Comparaison : CCN restauration rapide vs Code du travail général
Pour vous aider à y voir clair, voici un tableau comparatif des points où la convention collective est plus favorable que le droit commun.
| Point | Code du travail | CCN Restauration rapide (IDCC 1501) |
|---|---|---|
| Période d’essai max (employé) | 2 mois (sauf accord) | 1 mois + renouvellement possible = 2 mois |
| Maintien de salaire maladie | 90% pendant 30 jours après 1 an d’ancienneté, avec carence de 3 jours | 90% pendant 30 jours, puis 70% 30 jours, avec carence de 7 jours (globalement plus couvrant) |
| Prime annuelle | Non obligatoire | 2% du salaire annuel après 1 an d’ancienneté |
| Indemnité de blanchissage | Non prévue (sauf usage) | Obligatoire si tenue fournie et lavée par le salarié |
| Congés pour événements familiaux | Généralement 4 jours pour mariage, 2 pour naissance | 5 jours mariage, 3 jours naissance, 5 jours décès conjoint/enfant |
Ce tableau montre que la convention collective nationale offre souvent des avantages supplémentaires. Les employeurs doivent donc vérifier qu’ils appliquent bien les clauses conventionnelles, sous peine de sanctions.
Checklist employeur : conformité et bonnes pratiques
Vous êtes employeur dans la restauration rapide ? Voici les points clés pour être en règle. Pas de panique, c’est faisable.
Mentions obligatoires sur la fiche de paie (IDCC, code NAF, etc.)
Sur chaque bulletin, vous devez faire apparaître :
- L’intitulé de la convention collective nationale (restauration rapide) et l’IDCC 1501.
- Le code NAF (56.10C le plus souvent).
- La grille de salaire appliquée (niveau/coefficient).
- Les primes versées (panier, blanchissage, ancienneté) avec leur montant et leur base légale.
- Les heures supplémentaires et leurs majorations.
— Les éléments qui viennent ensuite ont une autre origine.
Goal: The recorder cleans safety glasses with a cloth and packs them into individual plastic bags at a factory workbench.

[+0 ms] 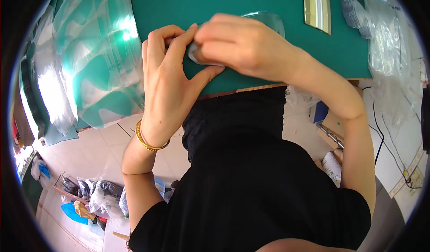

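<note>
Bending in over the near side of a green tabletop (201,1), two bare hands meet close together around one small pale wad. The left hand (165,75) comes up from the near left, back of the hand facing up, wrist fairly straight, fingers arched with the tips pointing to the far side. Its thumb sticks out to the right, so there's a wide gap between thumb and index finger. I can't tell if those fingertips press on anything, since the right hand hides that spot.

The right hand (248,43) reaches in from the right with the elbow bent hard, knuckles up and a bit blurry. Its fingers are curled down tight around the pale wad (193,54), which sits right between the hands, near the left thumb and index finger. Looks soft, like cloth, but it's mostly covered.

Count-wise: one wad, one clear curved piece (274,21) just beyond the right hand, one striped flat piece (317,8) off at far right, and one gold bracelet (145,142) on the left wrist. Clear plastic sheeting (96,57) covers the left side, too overlapped to count.
</note>
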`<action>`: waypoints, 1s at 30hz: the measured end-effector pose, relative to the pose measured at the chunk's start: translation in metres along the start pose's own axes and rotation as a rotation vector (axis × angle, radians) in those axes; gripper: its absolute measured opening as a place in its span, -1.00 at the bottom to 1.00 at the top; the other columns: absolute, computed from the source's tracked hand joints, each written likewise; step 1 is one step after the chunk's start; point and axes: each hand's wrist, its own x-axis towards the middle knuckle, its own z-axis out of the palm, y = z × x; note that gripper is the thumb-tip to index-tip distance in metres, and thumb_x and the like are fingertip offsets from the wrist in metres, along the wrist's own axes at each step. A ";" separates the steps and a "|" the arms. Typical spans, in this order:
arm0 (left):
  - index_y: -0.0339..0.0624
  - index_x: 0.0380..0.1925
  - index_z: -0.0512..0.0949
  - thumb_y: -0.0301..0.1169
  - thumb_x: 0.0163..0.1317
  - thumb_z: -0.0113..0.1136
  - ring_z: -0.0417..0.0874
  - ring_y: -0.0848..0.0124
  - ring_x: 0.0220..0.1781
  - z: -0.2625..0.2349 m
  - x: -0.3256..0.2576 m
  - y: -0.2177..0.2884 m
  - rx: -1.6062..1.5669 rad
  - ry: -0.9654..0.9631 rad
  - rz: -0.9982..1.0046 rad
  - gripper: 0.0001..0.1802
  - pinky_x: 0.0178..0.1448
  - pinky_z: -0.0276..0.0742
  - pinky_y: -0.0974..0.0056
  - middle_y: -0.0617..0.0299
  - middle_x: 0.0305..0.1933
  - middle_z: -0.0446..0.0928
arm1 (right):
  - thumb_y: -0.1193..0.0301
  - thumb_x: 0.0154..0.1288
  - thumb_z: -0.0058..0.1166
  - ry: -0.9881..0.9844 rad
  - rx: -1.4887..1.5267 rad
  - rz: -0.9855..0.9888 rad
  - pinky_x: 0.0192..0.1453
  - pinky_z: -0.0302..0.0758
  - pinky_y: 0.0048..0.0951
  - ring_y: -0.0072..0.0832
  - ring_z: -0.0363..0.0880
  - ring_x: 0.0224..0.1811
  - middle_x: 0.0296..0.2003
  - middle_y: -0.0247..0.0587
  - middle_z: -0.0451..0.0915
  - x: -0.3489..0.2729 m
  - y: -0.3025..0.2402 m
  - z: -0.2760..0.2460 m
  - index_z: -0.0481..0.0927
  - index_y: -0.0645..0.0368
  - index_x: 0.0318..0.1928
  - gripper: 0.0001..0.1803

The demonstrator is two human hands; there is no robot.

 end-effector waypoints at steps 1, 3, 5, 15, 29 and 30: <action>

Oublier l’une de ces mentions peut entraîner une amende (5e classe pour les manquements réitérés). En 2026, l’inspection du travail est particulièrement vigilante sur les conditions de travail et les temps de pause. Assurez-vous aussi que les mentions sur le contrat de travail reprennent la durée minimale de temps partiel et les modalités de coupure.
Affichage obligatoire et vérification du code APE (56.10C)
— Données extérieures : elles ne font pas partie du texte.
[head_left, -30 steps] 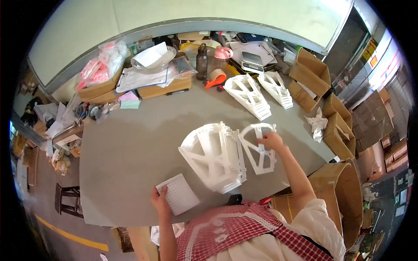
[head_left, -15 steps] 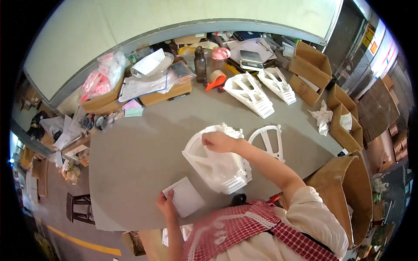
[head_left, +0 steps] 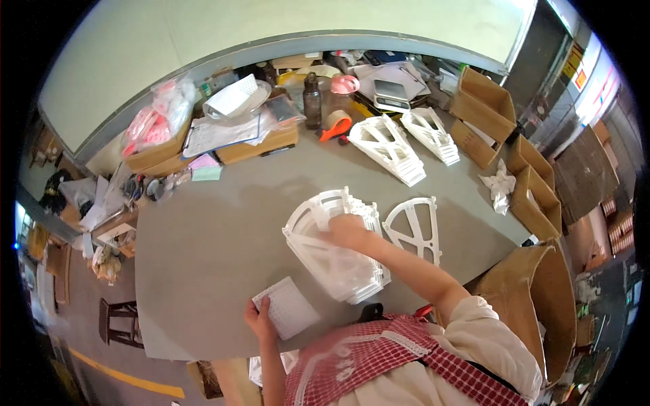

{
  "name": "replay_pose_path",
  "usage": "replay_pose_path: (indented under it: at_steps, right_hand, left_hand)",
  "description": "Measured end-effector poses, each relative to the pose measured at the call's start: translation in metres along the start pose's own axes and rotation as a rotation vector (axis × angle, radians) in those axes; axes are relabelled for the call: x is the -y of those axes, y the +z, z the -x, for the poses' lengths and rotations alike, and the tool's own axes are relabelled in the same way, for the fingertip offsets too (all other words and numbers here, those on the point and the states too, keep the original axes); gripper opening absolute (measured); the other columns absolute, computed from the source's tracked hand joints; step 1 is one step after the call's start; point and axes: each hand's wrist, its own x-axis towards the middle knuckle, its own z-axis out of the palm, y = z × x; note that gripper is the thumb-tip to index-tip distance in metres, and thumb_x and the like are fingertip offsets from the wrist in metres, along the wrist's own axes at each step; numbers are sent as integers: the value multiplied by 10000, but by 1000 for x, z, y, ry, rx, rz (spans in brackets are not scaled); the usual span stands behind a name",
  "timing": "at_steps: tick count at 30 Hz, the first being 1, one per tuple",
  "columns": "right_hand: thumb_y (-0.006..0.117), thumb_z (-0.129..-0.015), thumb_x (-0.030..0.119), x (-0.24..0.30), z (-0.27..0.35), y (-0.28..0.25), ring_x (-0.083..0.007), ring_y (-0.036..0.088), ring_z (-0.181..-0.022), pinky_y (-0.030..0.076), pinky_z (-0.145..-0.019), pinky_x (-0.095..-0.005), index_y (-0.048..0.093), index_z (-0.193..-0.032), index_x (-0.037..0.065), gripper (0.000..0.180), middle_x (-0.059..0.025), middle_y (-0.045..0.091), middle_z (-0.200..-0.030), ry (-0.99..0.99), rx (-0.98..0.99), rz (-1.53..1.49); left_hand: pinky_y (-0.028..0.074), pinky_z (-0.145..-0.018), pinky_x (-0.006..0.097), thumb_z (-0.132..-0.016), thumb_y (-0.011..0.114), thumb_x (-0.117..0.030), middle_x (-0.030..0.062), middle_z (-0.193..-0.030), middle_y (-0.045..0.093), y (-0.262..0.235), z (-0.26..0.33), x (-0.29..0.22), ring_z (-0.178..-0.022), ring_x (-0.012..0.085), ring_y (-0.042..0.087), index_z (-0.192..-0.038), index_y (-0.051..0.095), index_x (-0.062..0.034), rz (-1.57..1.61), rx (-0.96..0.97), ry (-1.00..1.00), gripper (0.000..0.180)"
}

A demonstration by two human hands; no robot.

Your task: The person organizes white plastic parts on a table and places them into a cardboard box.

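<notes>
Between the thumb and fingers of my left hand (head_left: 261, 323) is a white sheet (head_left: 287, 308) marked with a grid of small squares, held by its left edge near the front of the table. A stack of white fan-shaped plastic frames (head_left: 325, 260) lies in the middle, its pieces layered and slightly offset. Over the stack's upper part is my right hand (head_left: 347, 231), slightly blurred, fingers curled together and pointing down at the top frame. Whatever the fingertips pinch is hidden. Just right of the stack lies a single white frame (head_left: 414, 233).
Two more stacks of white frames (head_left: 387, 150) stand at the back right, near a scale (head_left: 391, 95). A tape roll in an orange dispenser (head_left: 334, 126) and a dark bottle (head_left: 312, 101) stand behind. Cardboard boxes (head_left: 535, 196) line the right edge; crumpled paper (head_left: 500, 186) lies beside them.
My right hand has come down and slightly right, from above the stack's upper part onto the top frame. The left hand and its sheet stay nearly in place.
</notes>
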Motion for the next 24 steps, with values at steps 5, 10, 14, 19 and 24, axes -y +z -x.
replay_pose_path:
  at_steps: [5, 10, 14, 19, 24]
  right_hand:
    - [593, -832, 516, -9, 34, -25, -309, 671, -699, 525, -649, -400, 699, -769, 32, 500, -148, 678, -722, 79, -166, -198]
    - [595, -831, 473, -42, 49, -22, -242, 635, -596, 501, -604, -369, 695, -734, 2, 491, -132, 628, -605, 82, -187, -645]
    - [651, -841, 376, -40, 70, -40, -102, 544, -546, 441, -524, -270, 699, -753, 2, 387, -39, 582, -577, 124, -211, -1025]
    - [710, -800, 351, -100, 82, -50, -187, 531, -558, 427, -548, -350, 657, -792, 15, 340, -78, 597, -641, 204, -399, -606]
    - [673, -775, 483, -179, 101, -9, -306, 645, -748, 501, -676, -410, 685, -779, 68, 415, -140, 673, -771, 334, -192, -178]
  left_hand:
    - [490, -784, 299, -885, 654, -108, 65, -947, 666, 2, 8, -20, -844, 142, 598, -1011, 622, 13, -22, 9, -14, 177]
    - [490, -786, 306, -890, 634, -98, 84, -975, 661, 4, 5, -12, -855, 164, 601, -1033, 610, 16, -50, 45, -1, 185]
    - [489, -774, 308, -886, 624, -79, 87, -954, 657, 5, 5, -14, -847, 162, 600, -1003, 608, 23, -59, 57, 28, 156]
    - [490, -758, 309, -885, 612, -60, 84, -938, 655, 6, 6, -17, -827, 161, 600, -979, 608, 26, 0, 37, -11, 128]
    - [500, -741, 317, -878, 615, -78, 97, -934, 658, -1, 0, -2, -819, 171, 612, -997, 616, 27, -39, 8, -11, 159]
Dans vos locaux, affichez : les horaires de travail, les consignes de sécurité, l’adresse de l’inspection du travail, et les textes de la CCN (ou un résumé). Vérifiez votre code APE sur l’avis INSEE – s’il ne correspond pas à votre activité principale, vous risquez d’appliquer la mauvaise convention. Exemple : un restaurant avec service à table relève de l’hôtellerie-restauration (IDCC 1979). En cas de doute, demandez un rescrit à la Direccte. Il est aussi prudent de tenir à jour le registre unique du personnel et les plannings pour prouver le respect des règles de coupure et de temps de pause. Rappelez-vous : la convention collective restauration rapide est souvent plus favorable que le code du travail (ex. : maintien de salaire maladie, primes). Ne passez pas à côté. Pour les salariés, n’hésitez pas à vérifier vos droits via les syndicats ou votre représentant.